200 to 300 cows and their calves graze year round on the family’s native prairie pastures. Rod Christen said grass is both a natural resource and their farm’s foundation.
“Grass under management has the ability to store water and prevent erosion and provide wildlife habitat, which is all a side benefit because what keeps us in business is the feed value,” said Christen.
But Christen said it has become common in recent years to see farmers take cattle off nearby pastures to plant more corn.
Mary Kay Thatcher of the National Farm Bureau Federation said it’s easy to tell why farmers are trading grass for corn or soybeans – look at grain prices.

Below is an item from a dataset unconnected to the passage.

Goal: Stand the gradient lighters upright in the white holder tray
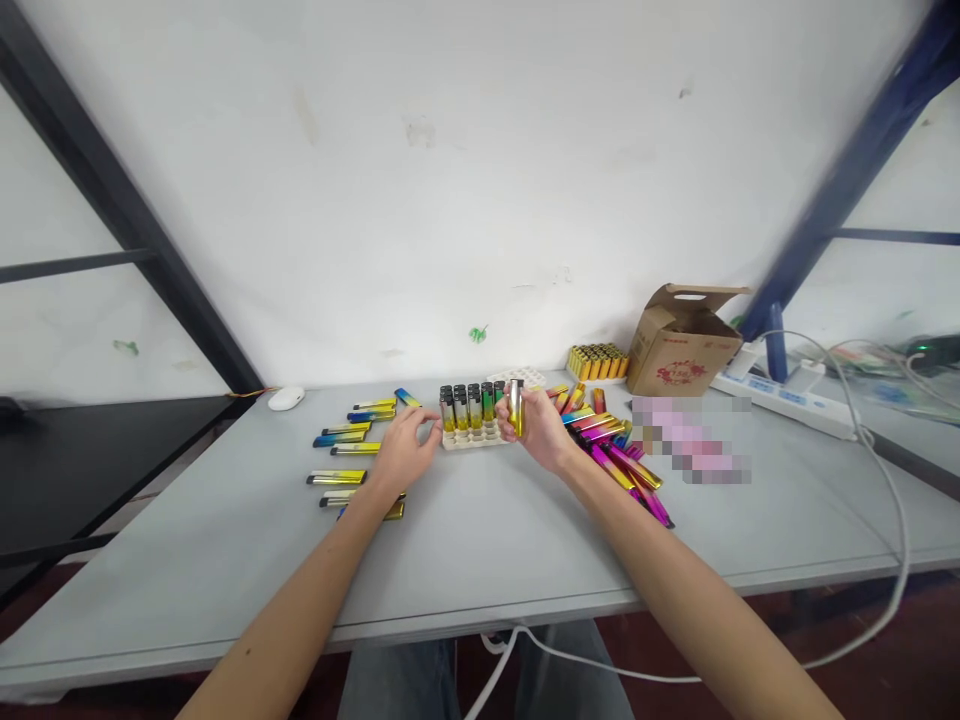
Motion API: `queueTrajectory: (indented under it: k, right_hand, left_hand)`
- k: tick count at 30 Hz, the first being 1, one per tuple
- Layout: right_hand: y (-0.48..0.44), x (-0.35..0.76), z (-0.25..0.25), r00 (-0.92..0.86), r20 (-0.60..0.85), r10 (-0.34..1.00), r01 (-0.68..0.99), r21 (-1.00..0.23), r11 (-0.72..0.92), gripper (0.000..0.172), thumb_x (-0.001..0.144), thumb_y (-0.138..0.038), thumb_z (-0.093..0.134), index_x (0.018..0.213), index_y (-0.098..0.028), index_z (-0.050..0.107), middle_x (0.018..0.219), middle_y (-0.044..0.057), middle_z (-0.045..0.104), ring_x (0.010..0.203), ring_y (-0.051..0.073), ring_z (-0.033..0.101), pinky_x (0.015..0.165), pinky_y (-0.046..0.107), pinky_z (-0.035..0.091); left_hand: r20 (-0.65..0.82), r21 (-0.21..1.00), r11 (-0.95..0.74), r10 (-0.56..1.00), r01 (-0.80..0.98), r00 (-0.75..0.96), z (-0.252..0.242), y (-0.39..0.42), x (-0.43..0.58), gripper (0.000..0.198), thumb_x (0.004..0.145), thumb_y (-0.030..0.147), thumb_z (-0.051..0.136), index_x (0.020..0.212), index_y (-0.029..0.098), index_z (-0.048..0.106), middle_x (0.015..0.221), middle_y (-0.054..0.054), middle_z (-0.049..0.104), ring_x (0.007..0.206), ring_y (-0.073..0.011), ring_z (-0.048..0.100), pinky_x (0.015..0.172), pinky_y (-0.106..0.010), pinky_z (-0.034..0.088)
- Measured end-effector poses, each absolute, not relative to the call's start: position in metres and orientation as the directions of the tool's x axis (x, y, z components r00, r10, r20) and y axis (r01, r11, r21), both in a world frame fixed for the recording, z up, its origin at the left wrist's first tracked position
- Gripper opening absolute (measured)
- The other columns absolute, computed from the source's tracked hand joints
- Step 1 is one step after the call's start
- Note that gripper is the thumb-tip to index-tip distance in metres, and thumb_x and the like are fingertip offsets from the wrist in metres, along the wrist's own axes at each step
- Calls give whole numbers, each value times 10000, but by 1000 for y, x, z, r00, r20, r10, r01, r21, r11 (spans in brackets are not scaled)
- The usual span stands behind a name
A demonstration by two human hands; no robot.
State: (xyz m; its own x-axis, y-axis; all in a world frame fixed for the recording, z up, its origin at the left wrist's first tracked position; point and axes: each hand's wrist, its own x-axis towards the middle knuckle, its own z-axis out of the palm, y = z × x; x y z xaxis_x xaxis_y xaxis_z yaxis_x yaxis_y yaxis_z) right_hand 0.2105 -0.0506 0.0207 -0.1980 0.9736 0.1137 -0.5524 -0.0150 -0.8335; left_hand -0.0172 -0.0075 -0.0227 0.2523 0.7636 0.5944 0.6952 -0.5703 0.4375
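Note:
My right hand [541,425] is wrapped round a shiny silver-and-gold lighter [516,408], held upright just right of a white tray [480,437]. Lighters with black tops [461,408] stand in rows in that tray, and the right hand covers part of its right side. On the tray's left, my left hand [409,445] hovers with loosely curved fingers apart, and nothing shows between them. Left of it, several yellow, silver and blue lighters [337,477] lie flat on the table; the left forearm partly covers some. Beyond the right hand is a pile of pink, gold and orange metallic lighters [619,465].
A second tray with orange-yellow cylinders [598,362] stands at the back beside an open cardboard box [679,345]. A power strip [784,400] and a white cable [896,500] run along the right. A white rounded device [286,398] sits at the back left.

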Motion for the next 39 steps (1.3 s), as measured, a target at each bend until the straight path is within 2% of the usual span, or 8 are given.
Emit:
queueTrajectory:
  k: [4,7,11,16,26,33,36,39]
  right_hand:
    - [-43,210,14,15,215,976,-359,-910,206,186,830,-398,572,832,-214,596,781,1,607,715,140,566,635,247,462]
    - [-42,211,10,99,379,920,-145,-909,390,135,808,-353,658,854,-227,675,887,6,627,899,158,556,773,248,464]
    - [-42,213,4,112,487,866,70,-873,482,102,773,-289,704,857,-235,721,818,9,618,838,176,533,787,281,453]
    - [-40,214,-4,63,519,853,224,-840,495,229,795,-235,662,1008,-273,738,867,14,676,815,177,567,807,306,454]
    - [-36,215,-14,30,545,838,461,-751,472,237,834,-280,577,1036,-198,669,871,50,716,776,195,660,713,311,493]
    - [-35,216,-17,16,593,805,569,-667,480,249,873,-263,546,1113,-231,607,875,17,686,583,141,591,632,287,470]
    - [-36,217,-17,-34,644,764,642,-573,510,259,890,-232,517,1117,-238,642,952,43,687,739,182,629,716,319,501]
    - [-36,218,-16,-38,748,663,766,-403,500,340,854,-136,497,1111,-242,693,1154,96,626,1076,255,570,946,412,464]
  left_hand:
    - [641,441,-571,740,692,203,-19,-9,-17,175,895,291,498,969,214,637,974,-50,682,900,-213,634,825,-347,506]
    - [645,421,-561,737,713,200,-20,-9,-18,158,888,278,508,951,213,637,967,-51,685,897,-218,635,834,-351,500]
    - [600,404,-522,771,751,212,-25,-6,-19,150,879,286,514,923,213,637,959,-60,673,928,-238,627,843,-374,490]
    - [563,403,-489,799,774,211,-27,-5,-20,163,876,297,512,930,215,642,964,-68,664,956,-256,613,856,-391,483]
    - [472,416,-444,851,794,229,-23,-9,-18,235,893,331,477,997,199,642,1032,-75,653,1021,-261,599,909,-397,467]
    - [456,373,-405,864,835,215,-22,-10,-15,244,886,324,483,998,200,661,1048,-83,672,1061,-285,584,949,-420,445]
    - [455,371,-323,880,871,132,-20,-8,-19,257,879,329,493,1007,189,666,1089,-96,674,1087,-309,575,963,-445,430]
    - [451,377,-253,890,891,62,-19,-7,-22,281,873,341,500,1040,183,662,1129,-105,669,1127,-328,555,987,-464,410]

“When you have corn and bean prices as high as they’ve been for the past year plus, you expect some pasture land is probably going to go to crop land,” Thatcher said.
Grain prices, spurred by the ethanol boom, set off a nationwide plow-up. A study from the Environmental Working Group shows from 2008 to 2011 farmers reclaimed 23.7 million acres of grasslands, wetlands and woodlands for farming – an area roughly the size of Indiana.
Some of that land had been enrolled in a federal conservation program that pays farmers to keep land out of production. But some of it is marginal land – land that might have poor soil or be prone to erosion – and isn’t suitable for farming long-term.
Grass under management has the ability to store water, prevent erosion, and provide wildlife habitat.
If the crop thrives, farmers cash in on high prices. If it fails, they can lean on the insurance.
A bi-partisan “sodsaver” provision in the farm bill would change that. It would cut premium subsidies and lower the potential insurance payout on crops planted on busted sod.
Some environmental groups are campaigning for the Senate version of the sodsaver rules, which would apply nationwide. The House would limit sodsaver to the prairie pothole region, a group of wetlands in the Dakotas, Minnesota and Iowa.